# Favourite Bread Recipe



## guytoronto (Jun 25, 2005)

I thought I'd share my favourite bread recipe for all you ehMacers. I have a cheap Black & Decker bread machine, and I love the bread it puts out:

1 3/8 cup water
1 1/2 tbsp olive oil
3 tbsp sugar
1 1/2 tsp kosher salt
1 1/2 cup whole wheat flour
1 1/4 cup all-purpose flour
1/4 cup oats, ground (sent through my coffee grinder)
1/4 cup flax, ground (again, sent through my coffee grinder)
1/4 cup wheat gluten (available at bulk food stores, like the Bulk Barn)
1 1/2 tbsp dry milk powder
2 tsp yeast

Add all the ingredients to your bread machine in that order, hit 1.5 lb loaf on the Whole Wheat cycle, and away you go. I usually load my machine up the night before, set the timer, and next morning I wake up to great bread.

P.S. Stephen Harper caused my last loaf of bread not to rise.


----------



## teeterboy3 (May 22, 2005)

Cause he eats babies?

(p.s. thanks for the ressipy. consider it printed for future use)


----------



## Lichen Software (Jul 23, 2004)

Last year I went to the Good Food Festival with my wife. At the Ontario Home Economics Booth they had a book "Canada's Best Bread Machine Baking Recipes" by Donna Waswhburn and Heather Butt. The publisher is Robert Rose.

These two ladies have litterally written the books on bread machines. They started out testing machines for Black and Decker in Prescott. I think they act as consultants for a lot of the companies now.

What makes this book really impressive to me is I always substitute olive oil for any of the grease in the recipe. I spite of this, I still have not made any 1 1/2 pound stones.

There is a large variety inslcuding some hearth breads where the machine is used as a mixer and the actual baking is done in an oven.


----------



## rgray (Feb 15, 2005)

*Make my bed out of wonder bread..*


  
"Make my bed out of wonder bread.." James Taylor's _Chili Dog_ :clap:


----------



## MLeh (Dec 23, 2005)

I've given up on making a decent loaf of bread completely in the breadmaker.
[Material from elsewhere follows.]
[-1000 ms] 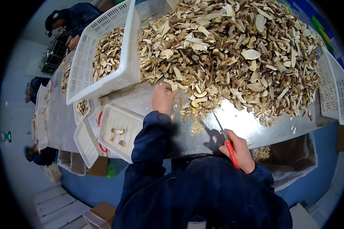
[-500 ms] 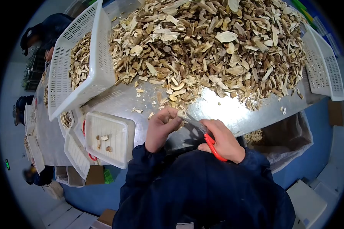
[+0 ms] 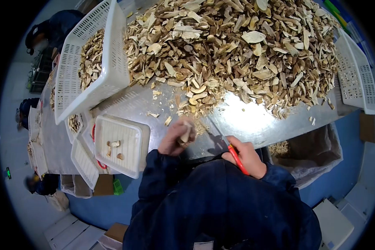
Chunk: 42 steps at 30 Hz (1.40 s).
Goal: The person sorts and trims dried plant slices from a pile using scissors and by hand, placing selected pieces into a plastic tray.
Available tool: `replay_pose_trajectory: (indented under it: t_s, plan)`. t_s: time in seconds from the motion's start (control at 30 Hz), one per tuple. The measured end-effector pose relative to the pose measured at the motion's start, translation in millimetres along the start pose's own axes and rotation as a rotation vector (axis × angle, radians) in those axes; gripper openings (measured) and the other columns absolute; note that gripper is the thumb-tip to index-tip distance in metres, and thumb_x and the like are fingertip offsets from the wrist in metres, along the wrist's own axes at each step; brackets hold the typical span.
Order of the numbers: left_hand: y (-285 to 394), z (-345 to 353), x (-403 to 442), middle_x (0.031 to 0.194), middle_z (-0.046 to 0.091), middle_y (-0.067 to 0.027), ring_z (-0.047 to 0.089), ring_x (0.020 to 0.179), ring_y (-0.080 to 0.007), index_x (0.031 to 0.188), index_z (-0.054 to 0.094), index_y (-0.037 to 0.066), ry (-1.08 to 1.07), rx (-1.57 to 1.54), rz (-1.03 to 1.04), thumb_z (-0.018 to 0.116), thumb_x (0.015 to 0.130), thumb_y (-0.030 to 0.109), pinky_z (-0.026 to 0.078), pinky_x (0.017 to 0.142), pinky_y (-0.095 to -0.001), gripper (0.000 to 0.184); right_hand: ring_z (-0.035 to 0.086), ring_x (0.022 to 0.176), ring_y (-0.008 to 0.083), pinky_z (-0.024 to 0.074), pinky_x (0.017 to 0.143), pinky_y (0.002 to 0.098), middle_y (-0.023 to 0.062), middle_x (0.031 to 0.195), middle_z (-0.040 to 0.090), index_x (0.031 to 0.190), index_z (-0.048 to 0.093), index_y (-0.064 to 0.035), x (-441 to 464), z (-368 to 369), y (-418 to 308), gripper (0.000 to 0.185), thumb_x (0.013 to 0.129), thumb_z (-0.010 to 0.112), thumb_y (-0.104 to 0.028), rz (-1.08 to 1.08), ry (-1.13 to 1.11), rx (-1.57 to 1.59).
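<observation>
My left hand (image 3: 177,136) is closed on a pale dried slice (image 3: 186,132), slightly blurred, just above the metal table near my body. In my right hand (image 3: 246,156) is a tool with a red handle (image 3: 237,160), its thin grey blade pointing up and left toward the crumbs. The blade is apart from the slice. A large heap of brown and cream dried slices (image 3: 237,54) lies beyond both hands, with small crumbs at its near edge. To the left, a shallow white tray (image 3: 125,159) holds several small pieces.
A tall white perforated basket (image 3: 116,68) with slices stands at the left on the metal table (image 3: 141,102). Another white basket (image 3: 354,75) leans at the right. Below the table edge is a lined bin (image 3: 321,156). Other people are at the far left.
My left hand first came back from the heap toward the tool, then moved slightly left, apart from the blade. My right hand has drawn back a little, and the blade now points up and left.
</observation>
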<state>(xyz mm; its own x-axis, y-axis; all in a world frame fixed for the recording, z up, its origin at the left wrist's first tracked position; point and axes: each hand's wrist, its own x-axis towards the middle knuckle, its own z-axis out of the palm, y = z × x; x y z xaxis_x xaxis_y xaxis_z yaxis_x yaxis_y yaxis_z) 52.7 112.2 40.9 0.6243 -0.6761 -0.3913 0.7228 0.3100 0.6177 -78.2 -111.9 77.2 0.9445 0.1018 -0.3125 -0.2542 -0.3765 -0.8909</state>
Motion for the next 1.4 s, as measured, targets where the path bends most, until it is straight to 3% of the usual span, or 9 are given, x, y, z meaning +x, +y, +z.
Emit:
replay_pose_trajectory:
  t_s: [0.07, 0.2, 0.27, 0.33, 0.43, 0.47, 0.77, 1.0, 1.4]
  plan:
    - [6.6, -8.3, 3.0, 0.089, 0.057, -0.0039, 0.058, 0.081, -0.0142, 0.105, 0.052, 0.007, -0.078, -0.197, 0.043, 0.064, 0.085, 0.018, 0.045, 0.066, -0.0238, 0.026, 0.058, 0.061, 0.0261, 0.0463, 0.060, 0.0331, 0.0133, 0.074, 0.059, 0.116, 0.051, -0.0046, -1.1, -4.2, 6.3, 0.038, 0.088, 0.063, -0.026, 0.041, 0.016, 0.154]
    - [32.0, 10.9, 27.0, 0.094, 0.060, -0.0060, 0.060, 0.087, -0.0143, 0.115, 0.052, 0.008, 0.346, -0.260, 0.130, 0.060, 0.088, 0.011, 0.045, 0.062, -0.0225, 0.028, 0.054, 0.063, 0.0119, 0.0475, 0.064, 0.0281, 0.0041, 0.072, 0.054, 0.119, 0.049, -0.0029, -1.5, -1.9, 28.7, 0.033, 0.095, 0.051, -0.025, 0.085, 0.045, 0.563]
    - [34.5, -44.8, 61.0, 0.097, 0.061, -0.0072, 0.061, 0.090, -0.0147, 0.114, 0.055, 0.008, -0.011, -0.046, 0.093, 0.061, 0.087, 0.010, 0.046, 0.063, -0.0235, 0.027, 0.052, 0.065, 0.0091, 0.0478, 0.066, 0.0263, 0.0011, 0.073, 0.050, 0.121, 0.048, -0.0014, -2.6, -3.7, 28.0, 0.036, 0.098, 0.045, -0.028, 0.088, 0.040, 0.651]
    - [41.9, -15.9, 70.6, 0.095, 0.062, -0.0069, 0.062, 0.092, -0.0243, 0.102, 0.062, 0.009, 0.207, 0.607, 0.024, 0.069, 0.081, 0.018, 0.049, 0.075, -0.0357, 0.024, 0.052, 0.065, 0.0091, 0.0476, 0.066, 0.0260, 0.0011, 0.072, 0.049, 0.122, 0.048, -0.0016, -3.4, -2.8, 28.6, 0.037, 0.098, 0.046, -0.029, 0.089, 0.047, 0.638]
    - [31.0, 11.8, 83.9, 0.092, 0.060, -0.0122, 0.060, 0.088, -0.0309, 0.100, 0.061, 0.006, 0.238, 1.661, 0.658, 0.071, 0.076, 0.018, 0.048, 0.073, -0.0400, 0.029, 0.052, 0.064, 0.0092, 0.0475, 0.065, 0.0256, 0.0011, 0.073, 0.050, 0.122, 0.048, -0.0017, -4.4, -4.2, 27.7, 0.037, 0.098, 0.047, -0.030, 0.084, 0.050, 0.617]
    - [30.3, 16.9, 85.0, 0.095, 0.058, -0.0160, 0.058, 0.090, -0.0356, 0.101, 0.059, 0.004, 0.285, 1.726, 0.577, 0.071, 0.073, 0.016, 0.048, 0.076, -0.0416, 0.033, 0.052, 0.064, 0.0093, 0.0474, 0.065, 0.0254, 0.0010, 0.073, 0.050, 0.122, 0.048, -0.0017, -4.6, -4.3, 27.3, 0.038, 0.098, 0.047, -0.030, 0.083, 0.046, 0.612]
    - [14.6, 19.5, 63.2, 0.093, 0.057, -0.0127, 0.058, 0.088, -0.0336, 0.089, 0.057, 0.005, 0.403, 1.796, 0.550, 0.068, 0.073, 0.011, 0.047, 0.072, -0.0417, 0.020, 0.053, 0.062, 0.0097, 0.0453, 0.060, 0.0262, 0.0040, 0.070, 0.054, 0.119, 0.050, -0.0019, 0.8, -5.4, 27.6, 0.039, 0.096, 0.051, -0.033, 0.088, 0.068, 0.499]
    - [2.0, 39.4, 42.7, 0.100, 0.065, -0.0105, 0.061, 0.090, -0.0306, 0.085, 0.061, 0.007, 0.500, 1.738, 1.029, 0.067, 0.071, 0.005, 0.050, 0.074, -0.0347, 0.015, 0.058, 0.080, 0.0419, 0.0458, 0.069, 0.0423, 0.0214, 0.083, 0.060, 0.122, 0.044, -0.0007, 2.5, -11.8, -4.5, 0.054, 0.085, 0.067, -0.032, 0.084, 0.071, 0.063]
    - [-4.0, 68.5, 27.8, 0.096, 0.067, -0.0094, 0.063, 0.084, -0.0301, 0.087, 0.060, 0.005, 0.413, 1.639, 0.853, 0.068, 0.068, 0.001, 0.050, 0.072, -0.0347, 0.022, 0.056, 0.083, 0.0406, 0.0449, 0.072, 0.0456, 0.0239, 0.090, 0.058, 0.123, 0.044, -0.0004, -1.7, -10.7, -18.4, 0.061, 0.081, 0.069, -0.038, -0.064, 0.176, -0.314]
Works well to just use the dough setting and then form the dough into a loaf or buns (or occasionally cinnamon rolls) and then baking it in the regular oven.


----------



## fozy (Jul 18, 2006)

What's wrong with the way the bread machine cooks it?


----------



## gwillikers (Jun 19, 2003)

Thanks guytoronto, I haven't used our bread machine in months, and now I have a reason to dig it out of the cupboard.


----------



## GratuitousApplesauce (Jan 29, 2004)

I was a baker one summer 20 years ago and I made 40 - 100 loaves every day by hand. No big Hobart mixer, no helpers, just me and 3 commercial ovens.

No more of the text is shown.